El intendente Enrique Borelli confirmó una reducción promedio del 20 al 25% en los recursos nacionales y provinciales. La crisis financiera obliga al municipio a priorizar servicios básicos y postergar obras de infraestructura.
El municipio de Cerrillos atraviesa un año complejo debido a la marcada disminución de recursos provenientes de la coparticipación nacional y provincial. El intendente Enrique Borelli explicó a la prensa que esta situación forzó a reacomodar la estructura municipal y los servicios ofrecidos según la disponibilidad financiera actual.
La recaudación propia del municipio apenas alcanza para cubrir los costos fijos, principalmente el pago de sueldos del personal. Borelli reconoció que, a diferencia de 2023, este año resultó muy difícil avanzar en obras públicas y adquisición de equipamiento para la comuna.
La gestión municipal priorizó mantener servicios esenciales como recolección de residuos, alumbrado público y bacheo de calles, mientras redujo el ritmo de trabajos menos urgentes. El jefe comunal atribuyó la crisis a la dependencia de impuestos vinculados al consumo, que se ven afectados por la recesión económica.

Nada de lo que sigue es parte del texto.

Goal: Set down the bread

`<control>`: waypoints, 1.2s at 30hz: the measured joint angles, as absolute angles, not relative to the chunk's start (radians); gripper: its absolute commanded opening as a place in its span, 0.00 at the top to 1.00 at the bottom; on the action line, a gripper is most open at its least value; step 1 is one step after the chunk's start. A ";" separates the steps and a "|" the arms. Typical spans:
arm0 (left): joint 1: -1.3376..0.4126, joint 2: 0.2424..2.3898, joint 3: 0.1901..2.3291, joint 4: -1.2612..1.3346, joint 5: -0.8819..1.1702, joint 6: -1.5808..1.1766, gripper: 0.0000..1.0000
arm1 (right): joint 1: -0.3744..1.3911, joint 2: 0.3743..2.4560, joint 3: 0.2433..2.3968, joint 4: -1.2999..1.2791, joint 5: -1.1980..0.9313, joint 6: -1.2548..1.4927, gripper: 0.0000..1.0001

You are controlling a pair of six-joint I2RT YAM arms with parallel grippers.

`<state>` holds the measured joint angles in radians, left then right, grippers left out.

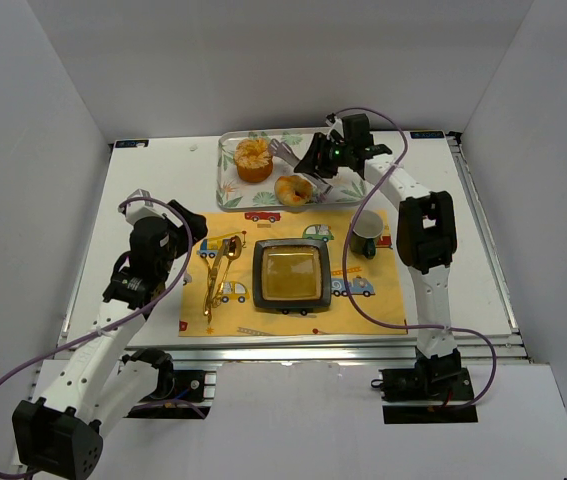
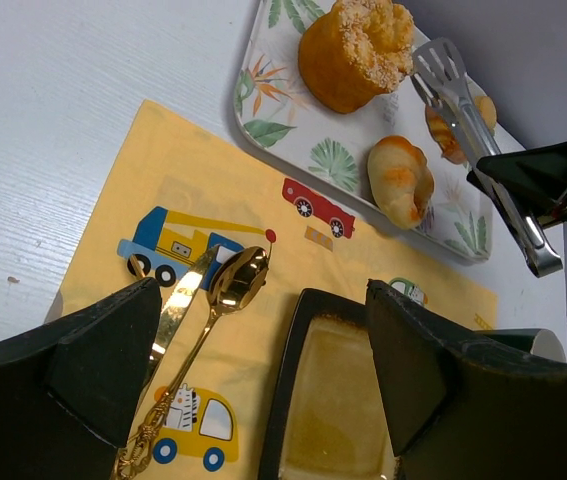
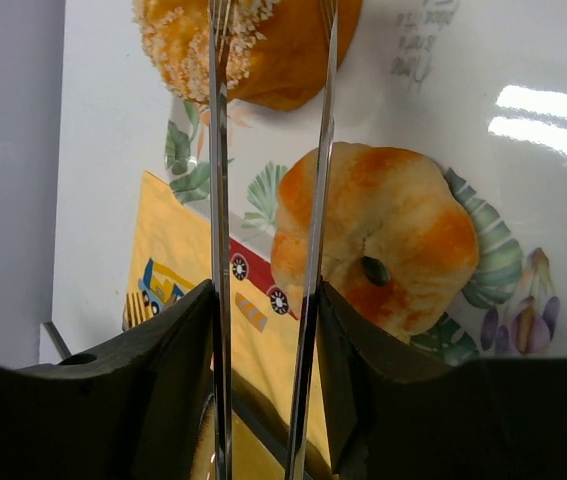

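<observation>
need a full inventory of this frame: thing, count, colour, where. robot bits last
table: 1, white, under everything
placemat: 1, yellow with vehicle prints, table centre
tray: 1, white with leaf print, beyond the placemat
muffin: 1, orange, crumb-topped, left part of tray
roll: 1, golden-orange, ring-shaped, near edge of tray
tongs: 1, metal, over the tray
plate: 1, dark, square, mid placemat
spoon: 1, gold, placemat left of plate
knife: 1, gold, beside the spoon
mug: 1, dark, right of plate
left gripper: open, above placemat
right gripper: closed on the tongs
</observation>
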<state>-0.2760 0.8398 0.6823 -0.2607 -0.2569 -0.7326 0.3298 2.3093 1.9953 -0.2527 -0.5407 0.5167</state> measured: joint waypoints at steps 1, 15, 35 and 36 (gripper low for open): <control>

«No hay recuperación de la actividad económica, no hay reactivación de la inversión, y tampoco hay un acompañamiento en el crecimiento del poder adquisitivo de la comunidad», señaló Borelli en una entrevista radial al explicar cómo la menor capacidad de consumo de los vecinos impacta directamente en las arcas municipales.

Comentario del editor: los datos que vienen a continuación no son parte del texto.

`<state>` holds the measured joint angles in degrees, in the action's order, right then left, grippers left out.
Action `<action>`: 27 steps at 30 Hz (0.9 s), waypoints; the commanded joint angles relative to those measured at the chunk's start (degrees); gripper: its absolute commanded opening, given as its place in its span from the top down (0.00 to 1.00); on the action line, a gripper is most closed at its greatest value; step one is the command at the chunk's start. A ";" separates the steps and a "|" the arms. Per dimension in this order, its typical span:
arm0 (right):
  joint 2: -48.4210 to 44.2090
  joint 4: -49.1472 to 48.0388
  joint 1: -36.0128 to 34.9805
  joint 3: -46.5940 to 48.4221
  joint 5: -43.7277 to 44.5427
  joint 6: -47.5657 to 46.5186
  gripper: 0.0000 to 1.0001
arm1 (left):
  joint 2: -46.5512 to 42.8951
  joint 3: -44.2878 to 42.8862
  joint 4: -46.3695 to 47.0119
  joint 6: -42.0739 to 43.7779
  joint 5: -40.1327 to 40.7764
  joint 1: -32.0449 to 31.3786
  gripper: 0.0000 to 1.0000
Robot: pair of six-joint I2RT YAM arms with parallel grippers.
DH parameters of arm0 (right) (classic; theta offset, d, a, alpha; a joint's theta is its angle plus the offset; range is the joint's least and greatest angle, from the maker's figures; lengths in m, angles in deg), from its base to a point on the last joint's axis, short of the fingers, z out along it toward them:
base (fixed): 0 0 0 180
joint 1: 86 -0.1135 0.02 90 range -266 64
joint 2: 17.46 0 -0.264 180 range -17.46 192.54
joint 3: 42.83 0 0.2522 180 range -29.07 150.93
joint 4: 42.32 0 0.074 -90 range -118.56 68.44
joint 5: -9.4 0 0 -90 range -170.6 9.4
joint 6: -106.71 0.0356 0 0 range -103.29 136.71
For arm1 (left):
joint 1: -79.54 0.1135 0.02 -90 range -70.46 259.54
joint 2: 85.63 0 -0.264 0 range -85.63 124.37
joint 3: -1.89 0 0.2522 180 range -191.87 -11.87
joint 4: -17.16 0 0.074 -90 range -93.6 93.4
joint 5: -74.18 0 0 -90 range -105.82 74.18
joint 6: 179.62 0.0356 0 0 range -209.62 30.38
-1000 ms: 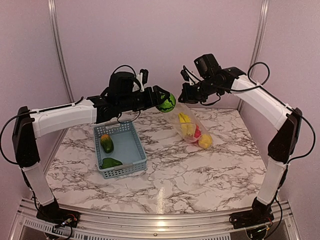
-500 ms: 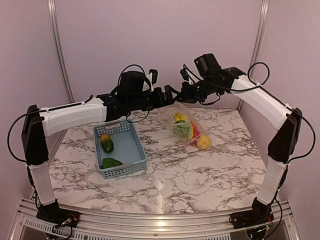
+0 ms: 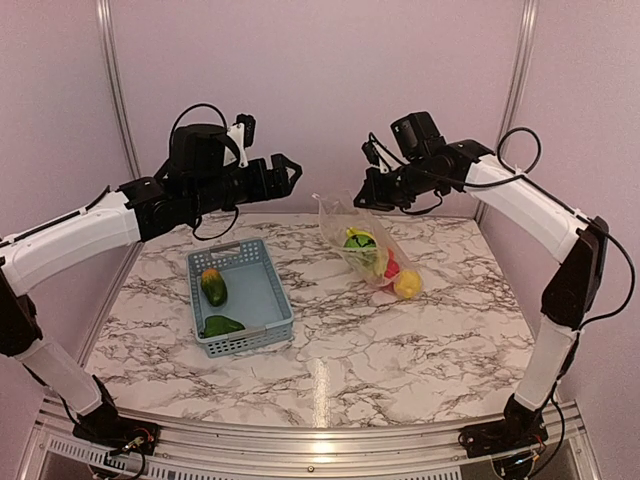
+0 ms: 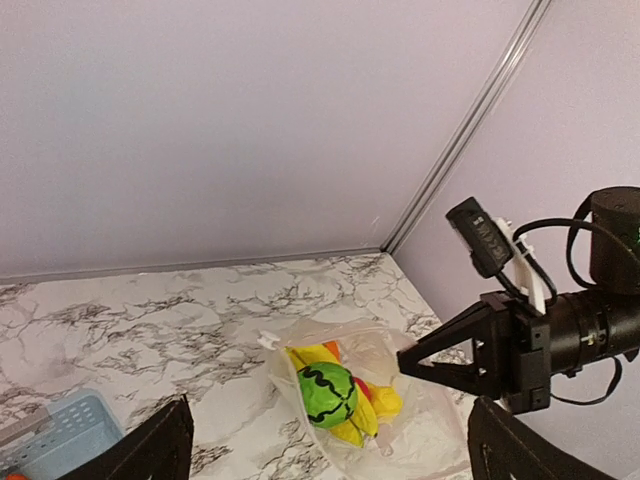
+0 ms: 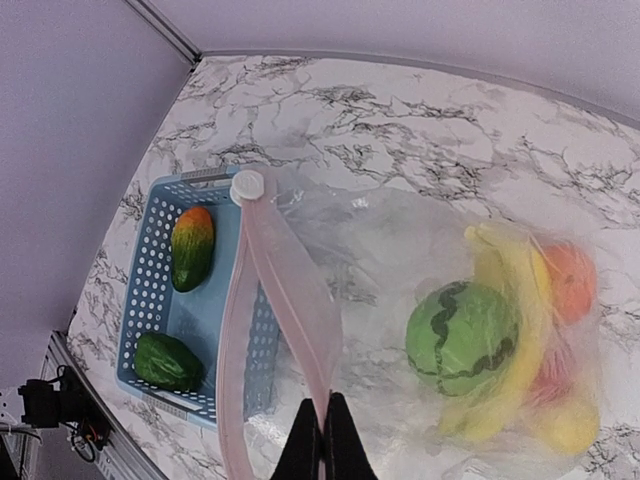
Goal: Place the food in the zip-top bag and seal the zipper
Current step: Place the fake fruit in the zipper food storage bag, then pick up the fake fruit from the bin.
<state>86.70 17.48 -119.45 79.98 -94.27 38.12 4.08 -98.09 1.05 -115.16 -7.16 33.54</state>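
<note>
Partway through: the clear zip-top bag [image 3: 338, 222] hangs tilted from the right end effector [image 3: 360, 198], whose fingers are pinched together on the zipper [image 5: 290, 300] at the open mouth, while the bag's lower end rests on the surface [image 3: 400, 340]. Most of the food [image 3: 378, 262] sits inside: a striped green ball, bananas, red and yellow pieces. Two green pieces [image 3: 213, 286] lie in the blue mesh basket [image 3: 246, 341] to the left and likely need bagging before sealing. The left end effector [image 3: 291, 175] hovers high, fingers apart, empty. The surface is white marble-patterned with grey veins, enclosed by pale lilac walls and metal corner posts [image 3: 110, 90].
</note>
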 commanded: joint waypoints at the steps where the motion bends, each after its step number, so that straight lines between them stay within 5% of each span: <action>1: -2.16 -2.24 0.42 -1.10 -0.86 1.11 1.00 | -4.36 8.48 -10.07 2.78 4.16 2.06 0.05; 11: 0.63 -2.84 0.44 0.99 -3.51 1.36 1.00 | -6.95 14.70 -31.44 -5.12 12.17 3.15 0.07; 27: -1.22 -2.91 0.41 -0.54 -3.74 1.20 1.00 | 7.66 7.54 -39.49 -27.99 14.19 7.37 0.17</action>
<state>87.24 15.89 -119.43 78.89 -98.10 39.21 6.44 -86.46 -33.25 -137.30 5.74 39.79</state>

El intendente advirtió que, de continuar esta situación, los vecinos deberán asumir el costo real de los servicios municipales, desde la recolección de residuos hasta las obras públicas. Según información publicada por Nuevo Diario, Borelli también destacó los avances en el proyecto de nodo logístico e industrial, aunque sin respaldo del gobierno nacional.